▸ **Work required**: Every line below between the line holding "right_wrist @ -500" and the line holding "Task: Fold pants", inclusive, should be repeated exactly, and all other lines omitted.

▸ **Items listed in a dataset**:
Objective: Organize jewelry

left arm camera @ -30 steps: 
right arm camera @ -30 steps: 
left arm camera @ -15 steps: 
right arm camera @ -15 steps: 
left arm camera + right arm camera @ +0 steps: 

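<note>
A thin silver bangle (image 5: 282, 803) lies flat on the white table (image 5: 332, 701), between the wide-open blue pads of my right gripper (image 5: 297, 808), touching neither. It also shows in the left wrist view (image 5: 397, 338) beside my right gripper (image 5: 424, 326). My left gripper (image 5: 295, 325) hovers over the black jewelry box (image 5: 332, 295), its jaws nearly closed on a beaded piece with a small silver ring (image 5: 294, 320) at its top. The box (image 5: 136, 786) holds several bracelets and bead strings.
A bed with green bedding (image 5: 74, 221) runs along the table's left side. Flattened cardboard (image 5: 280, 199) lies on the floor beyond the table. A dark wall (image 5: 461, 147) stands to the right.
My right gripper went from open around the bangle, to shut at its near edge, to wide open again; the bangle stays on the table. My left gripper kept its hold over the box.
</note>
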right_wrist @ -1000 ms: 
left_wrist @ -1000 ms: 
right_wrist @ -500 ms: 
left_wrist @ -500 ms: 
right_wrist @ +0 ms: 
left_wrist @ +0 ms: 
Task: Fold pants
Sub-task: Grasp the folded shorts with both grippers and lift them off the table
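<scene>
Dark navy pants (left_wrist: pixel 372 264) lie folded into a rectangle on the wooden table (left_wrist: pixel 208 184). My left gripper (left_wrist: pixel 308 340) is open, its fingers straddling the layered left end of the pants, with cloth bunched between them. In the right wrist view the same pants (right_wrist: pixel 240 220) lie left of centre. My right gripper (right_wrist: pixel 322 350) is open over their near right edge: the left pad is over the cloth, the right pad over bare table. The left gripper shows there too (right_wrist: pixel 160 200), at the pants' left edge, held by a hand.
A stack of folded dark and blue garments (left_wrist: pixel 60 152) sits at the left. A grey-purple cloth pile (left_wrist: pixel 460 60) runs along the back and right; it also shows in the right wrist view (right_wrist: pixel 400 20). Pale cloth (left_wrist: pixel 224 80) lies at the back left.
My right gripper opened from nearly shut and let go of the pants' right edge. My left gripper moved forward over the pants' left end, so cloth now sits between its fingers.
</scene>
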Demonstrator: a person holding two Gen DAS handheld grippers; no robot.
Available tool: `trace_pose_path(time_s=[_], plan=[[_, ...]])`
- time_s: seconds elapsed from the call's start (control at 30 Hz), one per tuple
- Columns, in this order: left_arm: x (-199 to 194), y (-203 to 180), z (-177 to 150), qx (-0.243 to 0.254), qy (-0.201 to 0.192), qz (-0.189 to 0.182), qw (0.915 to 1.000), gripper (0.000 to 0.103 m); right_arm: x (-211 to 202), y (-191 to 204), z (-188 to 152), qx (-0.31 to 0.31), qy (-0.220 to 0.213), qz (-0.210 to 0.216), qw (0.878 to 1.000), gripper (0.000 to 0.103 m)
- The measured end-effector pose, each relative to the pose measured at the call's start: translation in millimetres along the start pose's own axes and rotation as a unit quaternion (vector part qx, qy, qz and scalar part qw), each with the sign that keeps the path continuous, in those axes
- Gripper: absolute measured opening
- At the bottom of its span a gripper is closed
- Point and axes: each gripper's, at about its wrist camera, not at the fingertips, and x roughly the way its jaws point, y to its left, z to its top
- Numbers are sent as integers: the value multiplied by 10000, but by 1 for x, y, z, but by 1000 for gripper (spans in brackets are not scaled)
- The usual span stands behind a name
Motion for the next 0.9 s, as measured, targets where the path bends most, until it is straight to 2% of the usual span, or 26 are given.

▸ **Solution to the exercise**:
right_wrist @ -500 ms: 
left_wrist @ -500 ms: 
right_wrist @ +0 ms: 
left_wrist @ +0 ms: 
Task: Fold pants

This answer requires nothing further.